- _Activity_
Repeat the data that follows, keeping every character intact.

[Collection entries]
————————

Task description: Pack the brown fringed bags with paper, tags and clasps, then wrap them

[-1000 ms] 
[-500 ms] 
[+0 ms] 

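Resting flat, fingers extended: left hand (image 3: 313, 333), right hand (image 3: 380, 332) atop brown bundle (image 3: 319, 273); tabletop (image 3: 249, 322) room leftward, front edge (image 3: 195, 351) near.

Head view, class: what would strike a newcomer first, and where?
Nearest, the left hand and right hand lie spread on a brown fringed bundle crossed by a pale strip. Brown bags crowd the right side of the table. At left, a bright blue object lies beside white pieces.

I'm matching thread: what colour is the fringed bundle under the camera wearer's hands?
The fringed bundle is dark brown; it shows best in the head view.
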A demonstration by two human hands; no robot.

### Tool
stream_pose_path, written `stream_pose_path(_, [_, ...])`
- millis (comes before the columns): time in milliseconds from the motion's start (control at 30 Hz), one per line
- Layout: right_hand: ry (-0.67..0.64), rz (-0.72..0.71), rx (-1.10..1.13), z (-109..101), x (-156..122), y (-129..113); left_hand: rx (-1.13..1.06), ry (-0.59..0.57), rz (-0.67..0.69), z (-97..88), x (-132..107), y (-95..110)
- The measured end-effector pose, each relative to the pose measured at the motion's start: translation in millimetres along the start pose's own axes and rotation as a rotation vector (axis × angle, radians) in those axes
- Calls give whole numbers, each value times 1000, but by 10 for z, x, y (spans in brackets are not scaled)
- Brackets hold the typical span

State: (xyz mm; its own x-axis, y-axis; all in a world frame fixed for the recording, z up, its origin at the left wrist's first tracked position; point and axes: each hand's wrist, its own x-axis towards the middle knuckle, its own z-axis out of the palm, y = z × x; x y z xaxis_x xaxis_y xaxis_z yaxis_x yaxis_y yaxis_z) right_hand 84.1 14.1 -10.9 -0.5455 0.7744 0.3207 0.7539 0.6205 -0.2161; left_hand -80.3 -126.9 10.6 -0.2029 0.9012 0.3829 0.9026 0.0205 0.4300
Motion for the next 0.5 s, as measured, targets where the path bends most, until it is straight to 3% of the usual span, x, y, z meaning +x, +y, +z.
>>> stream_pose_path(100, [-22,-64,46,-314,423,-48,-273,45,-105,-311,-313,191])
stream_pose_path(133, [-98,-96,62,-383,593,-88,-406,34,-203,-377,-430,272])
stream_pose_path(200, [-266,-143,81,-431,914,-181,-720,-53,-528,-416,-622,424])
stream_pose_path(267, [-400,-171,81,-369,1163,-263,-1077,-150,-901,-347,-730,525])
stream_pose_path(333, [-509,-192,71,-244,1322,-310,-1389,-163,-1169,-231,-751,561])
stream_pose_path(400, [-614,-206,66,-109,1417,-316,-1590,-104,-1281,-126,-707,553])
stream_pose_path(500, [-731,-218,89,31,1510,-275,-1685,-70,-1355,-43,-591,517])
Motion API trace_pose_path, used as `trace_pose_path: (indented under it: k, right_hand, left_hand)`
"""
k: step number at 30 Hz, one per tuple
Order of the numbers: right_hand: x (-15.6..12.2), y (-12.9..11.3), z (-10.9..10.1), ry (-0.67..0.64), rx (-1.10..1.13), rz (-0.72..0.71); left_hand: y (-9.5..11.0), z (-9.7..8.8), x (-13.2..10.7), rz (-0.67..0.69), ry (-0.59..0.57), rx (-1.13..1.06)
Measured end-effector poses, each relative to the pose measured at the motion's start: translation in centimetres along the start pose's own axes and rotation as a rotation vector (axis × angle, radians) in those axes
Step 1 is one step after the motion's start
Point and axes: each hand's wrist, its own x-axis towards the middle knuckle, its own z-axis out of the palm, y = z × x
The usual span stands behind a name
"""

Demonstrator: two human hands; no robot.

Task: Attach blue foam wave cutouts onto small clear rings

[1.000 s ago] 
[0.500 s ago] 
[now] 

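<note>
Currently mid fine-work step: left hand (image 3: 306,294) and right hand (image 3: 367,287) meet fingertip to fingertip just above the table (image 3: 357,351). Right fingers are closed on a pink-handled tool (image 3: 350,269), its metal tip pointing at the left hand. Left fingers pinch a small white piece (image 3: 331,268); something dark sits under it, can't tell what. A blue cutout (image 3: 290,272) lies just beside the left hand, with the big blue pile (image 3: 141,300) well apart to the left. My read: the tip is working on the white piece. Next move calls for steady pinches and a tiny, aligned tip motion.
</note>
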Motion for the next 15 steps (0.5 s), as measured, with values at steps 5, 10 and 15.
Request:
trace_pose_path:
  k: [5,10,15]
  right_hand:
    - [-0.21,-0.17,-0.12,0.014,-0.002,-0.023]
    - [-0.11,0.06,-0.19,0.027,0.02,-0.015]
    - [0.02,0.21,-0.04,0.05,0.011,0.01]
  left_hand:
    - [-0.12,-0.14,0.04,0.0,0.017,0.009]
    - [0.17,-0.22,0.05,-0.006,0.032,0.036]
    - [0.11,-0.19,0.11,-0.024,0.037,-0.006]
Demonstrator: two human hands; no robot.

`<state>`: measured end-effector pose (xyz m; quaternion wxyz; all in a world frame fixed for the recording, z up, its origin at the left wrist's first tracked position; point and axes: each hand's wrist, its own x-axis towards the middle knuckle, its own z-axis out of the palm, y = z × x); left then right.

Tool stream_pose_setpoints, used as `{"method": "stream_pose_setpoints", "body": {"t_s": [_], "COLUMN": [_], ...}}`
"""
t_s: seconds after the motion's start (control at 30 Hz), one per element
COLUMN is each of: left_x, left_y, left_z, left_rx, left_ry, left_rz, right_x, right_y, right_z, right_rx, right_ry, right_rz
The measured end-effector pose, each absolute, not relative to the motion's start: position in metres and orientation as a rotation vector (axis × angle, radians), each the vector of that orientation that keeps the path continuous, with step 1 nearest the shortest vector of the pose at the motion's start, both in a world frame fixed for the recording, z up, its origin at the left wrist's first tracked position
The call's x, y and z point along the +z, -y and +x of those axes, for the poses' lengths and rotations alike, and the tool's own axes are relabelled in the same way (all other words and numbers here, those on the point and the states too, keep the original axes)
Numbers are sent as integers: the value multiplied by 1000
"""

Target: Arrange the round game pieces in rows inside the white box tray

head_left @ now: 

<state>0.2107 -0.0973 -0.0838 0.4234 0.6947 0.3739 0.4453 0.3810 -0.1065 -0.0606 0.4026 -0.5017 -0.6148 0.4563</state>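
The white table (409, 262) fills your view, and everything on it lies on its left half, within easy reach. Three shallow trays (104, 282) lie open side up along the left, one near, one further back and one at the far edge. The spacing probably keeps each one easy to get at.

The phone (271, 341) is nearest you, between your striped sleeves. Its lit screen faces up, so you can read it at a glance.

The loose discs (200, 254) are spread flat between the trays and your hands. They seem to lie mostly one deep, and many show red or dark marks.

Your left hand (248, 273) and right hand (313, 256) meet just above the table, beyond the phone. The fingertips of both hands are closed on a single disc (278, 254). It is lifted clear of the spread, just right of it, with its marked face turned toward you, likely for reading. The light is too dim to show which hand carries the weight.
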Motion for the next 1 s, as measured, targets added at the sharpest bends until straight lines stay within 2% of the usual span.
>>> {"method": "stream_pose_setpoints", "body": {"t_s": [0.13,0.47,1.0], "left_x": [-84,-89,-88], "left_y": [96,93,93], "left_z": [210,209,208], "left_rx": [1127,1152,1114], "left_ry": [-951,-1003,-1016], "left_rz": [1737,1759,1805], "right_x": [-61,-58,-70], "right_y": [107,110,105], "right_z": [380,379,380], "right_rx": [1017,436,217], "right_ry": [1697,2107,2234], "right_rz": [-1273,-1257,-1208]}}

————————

- _Answer box_
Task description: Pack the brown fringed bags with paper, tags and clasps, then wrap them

[-1000 ms] 
[-500 ms] 
[+0 ms] 

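Resting flat, fingers extended: left hand (image 3: 313, 333), right hand (image 3: 380, 332) atop brown bundle (image 3: 319, 273); tabletop (image 3: 249, 322) room leftward, front edge (image 3: 195, 351) near.

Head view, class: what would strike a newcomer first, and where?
Nearest, the left hand and right hand lie spread on a brown fringed bundle crossed by a pale strip. Brown bags crowd the right side of the table. At left, a bright blue object lies beside white pieces.

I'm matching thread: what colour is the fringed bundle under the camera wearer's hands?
The fringed bundle is dark brown; it shows best in the head view.
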A demonstration by two human hands; no robot.

### Tool
stream_pose_path, written `stream_pose_path(_, [_, ...])`
- millis (comes before the columns): time in milliseconds from the motion's start (control at 30 Hz), one per line
- Layout: right_hand: ry (-0.67..0.64), rz (-0.72..0.71), rx (-1.10..1.13), z (-109..101), x (-156..122), y (-129..113); left_hand: rx (-1.13..1.06), ry (-0.59..0.57), rz (-0.67..0.69), z (-97..88), x (-132..107), y (-95..110)
- The measured end-effector pose, each relative to the pose measured at the motion's start: translation in millimetres along the start pose's own axes and rotation as a rotation vector (axis × angle, radians) in those axes
- Calls give whole numbers, each value times 1000, but by 10 for z, x, y (spans in brackets are not scaled)
- Brackets hold the typical span

State: (xyz mm; its own x-axis, y-axis; all in a world frame fixed for the recording, z up, its origin at the left wrist's first tracked position; point and axes: each hand's wrist, its own x-axis towards the middle knuckle, its own z-axis out of the palm, y = z × x; x y z xaxis_x xaxis_y xaxis_z yaxis_x yaxis_y yaxis_z) right_hand 84.1 14.1 -10.9 -0.5455 0.7744 0.3207 0.7539 0.6205 -0.2161; left_hand -80.3 -126.9 10.6 -0.2029 0.9012 0.3829 0.9026 0.0205 0.4300
Motion for the next 0.5 s, as measured, targets where the path bends most, until it is straight to 3% of the usual span, x, y, z meaning +x, +y, +z.
>>> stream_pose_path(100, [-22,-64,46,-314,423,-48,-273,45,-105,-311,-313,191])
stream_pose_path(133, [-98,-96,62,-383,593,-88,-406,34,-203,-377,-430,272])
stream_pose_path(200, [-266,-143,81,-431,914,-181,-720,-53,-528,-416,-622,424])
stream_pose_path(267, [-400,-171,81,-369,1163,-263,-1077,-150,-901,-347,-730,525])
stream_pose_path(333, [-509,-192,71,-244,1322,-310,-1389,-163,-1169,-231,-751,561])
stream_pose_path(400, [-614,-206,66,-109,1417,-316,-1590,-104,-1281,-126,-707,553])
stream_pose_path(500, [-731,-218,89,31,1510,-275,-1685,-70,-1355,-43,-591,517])
Motion API trace_pose_path, used as `trace_pose_path: (indented under it: k, right_hand, left_hand)`
"""
k: step number at 30 Hz, one per tuple
Order of the numbers: right_hand: x (-15.6..12.2), y (-12.9..11.3), z (-10.9..10.1), ry (-0.67..0.64), rx (-1.10..1.13), rz (-0.72..0.71); left_hand: y (-9.5..11.0), z (-9.7..8.8), x (-13.2..10.7), rz (-0.67..0.69), ry (-0.59..0.57), rx (-1.13..1.06)
Measured end-effector poses, each relative to the pose measured at the motion's start: translation in centimetres along the start pose's own axes and rotation as a rotation vector (axis × angle, radians) in those axes
Step 1 is one step after the motion's start
Point and axes: each hand's wrist, its own x-axis towards the middle knuckle, its own z-axis out of the palm, y = z × x
The usual span stands behind a name
"""

Demonstrator: two human hands; no robot.

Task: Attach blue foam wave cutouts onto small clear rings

[1.000 s ago] 
[0.500 s ago] 
[now] 

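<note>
Currently mid fine-work step: left hand (image 3: 306,294) and right hand (image 3: 367,287) meet fingertip to fingertip just above the table (image 3: 357,351). Right fingers are closed on a pink-handled tool (image 3: 350,269), its metal tip pointing at the left hand. Left fingers pinch a small white piece (image 3: 331,268); something dark sits under it, can't tell what. A blue cutout (image 3: 290,272) lies just beside the left hand, with the big blue pile (image 3: 141,300) well apart to the left. My read: the tip is working on the white piece. Next move calls for steady pinches and a tiny, aligned tip motion.
</note>
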Motion for the next 15 steps (0.5 s), as measured, with values at steps 5, 10 and 15.
Request:
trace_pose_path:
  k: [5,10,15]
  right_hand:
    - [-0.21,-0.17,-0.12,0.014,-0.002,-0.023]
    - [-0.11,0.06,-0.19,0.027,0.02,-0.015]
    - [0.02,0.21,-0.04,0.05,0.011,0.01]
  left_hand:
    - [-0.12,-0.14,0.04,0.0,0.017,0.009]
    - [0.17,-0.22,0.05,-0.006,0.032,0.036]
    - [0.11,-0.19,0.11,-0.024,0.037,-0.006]
Demonstrator: two human hands; no robot.

`<state>`: measured end-effector pose (xyz m; quaternion wxyz; all in a world frame fixed for the recording, z up, its origin at the left wrist's first tracked position; point and axes: each hand's wrist, its own x-axis towards the middle knuckle, its own z-axis out of the palm, y = z × x); left then right.

Tool stream_pose_setpoints, used as `{"method": "stream_pose_setpoints", "body": {"t_s": [_], "COLUMN": [_], ...}}`
"""
t_s: seconds after the motion's start (control at 30 Hz), one per element
COLUMN is each of: left_x, left_y, left_z, left_rx, left_ry, left_rz, right_x, right_y, right_z, right_rx, right_ry, right_rz
The measured end-effector pose, each absolute, not relative to the motion's start: position in metres and orientation as a rotation vector (axis × angle, radians), each the vector of that orientation that keeps the path continuous, with step 1 nearest the shortest vector of the pose at the motion's start, both in a world frame fixed for the recording, z up, its origin at the left wrist's first tracked position
The call's x, y and z point along the +z, -y and +x of those axes, for the poses' lengths and rotations alike, and the tool's own axes are relabelled in the same way (all other words and numbers here, those on the point and the states too, keep the original axes)
Numbers are sent as integers: the value multiplied by 1000
"""

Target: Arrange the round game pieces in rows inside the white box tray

head_left @ now: 

<state>0.2107 -0.0973 -0.0838 0.4234 0.6947 0.3739 0.4453 0.3810 -0.1065 -0.0606 0.4026 -0.5017 -0.6148 0.4563</state>
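The white table (409, 262) fills your view, and everything on it lies on its left half, within easy reach. Three shallow trays (104, 282) lie open side up along the left, one near, one further back and one at the far edge. The spacing probably keeps each one easy to get at.

The phone (271, 341) is nearest you, between your striped sleeves. Its lit screen faces up, so you can read it at a glance.

The loose discs (200, 254) are spread flat between the trays and your hands. They seem to lie mostly one deep, and many show red or dark marks.

Your left hand (248, 273) and right hand (313, 256) meet just above the table, beyond the phone. The fingertips of both hands are closed on a single disc (278, 254). It is lifted clear of the spread, just right of it, with its marked face turned toward you, likely for reading. The light is too dim to show which hand carries the weight.
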Motion for the next 1 s, as measured, targets added at the sharpest bends until straight lines stay within 2% of the usual span.
>>> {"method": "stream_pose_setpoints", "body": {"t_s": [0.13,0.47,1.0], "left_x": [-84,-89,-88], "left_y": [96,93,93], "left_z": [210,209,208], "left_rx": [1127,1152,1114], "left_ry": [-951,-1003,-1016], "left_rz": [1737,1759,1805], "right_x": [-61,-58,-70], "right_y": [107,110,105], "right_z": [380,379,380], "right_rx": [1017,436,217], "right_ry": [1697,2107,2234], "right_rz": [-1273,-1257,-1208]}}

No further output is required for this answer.